By far the easiest way would be to let SQL Server handle the dishing out of consecutive numbers using an INT IDENTITY column - and then use a trigger to create that specific format that you need, in a separate column.
So given this table:
CREATE TABLE SampleTable
(ID INT IDENTITY, SaleDate DATE, ComputedPK VARCHAR(25) )
you could use a trigger like this to compute the ComputedPK from the ID (autonumber, handled by SQL Server) and the SaleDate as the date column:
CREATE TRIGGER trgSampleTableInsert
ON dbo.SampleTable FOR INSERT
AS
UPDATE dbo.SampleTable
SET ComputedPK = CAST(YEAR(i.SaleDate) AS CHAR(4)) + '/' + DATENAME(MONTH, i.SaleDate) + '/' + RIGHT('000000' + CAST(i.ID AS VARCHAR(6)), 6)
FROM dbo.SampleTable s
INNER JOIN INSERTED i ON s.ID = i.ID
This approach will not start at 1 for each month, however - but do you really need that? Isn't a sequential number (even across months) good enough?

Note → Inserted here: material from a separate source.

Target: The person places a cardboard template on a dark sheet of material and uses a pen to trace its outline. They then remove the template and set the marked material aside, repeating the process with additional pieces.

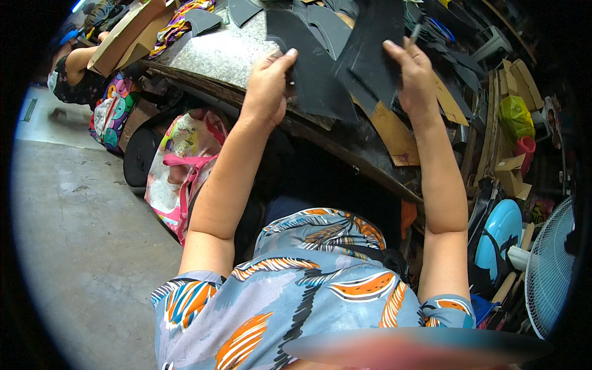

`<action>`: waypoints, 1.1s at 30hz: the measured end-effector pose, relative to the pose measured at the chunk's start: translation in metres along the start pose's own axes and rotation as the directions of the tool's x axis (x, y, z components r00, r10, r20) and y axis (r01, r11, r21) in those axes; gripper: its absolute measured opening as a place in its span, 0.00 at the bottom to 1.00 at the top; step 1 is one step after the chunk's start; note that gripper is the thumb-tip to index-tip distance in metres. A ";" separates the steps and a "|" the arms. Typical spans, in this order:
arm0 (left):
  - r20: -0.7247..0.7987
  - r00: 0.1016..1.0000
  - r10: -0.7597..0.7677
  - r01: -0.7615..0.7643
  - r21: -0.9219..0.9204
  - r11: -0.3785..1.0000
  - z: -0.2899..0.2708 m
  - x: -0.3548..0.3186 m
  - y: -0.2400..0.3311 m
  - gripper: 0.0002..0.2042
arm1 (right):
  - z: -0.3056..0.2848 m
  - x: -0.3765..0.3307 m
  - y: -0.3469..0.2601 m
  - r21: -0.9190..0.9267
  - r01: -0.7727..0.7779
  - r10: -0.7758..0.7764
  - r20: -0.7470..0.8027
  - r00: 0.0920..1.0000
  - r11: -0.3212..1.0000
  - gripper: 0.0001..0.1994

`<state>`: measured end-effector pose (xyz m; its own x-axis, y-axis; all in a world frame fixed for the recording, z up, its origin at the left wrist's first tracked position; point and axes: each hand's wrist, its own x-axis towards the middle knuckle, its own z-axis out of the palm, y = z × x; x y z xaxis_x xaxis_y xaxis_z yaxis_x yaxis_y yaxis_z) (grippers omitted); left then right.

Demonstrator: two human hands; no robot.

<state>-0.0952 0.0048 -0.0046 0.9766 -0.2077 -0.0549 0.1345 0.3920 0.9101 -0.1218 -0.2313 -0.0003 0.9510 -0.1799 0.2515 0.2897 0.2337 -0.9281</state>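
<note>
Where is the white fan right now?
In the head view, the white fan stands at the far lower right edge, beyond the person's right forearm, just right of a round light-blue disc.

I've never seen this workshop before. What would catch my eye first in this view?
First, the left hand and right hand, raised over the workbench at top centre, each gripping a dark cut sheet; the right also holds a pen. Then the bright pink patterned bag on the floor at left, and the white fan at the lower right edge.
</note>
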 end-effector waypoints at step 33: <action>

Update: of course, if you're using SQL Server 2012 (you didn't specify which version of SQL Server you're using...) - you could use a SEQUENCE object to handle the consecutive numbering - and you could even reset that sequence to 1 again every start of a month ....
getdateis definitely not mysql. T-SQL, I think.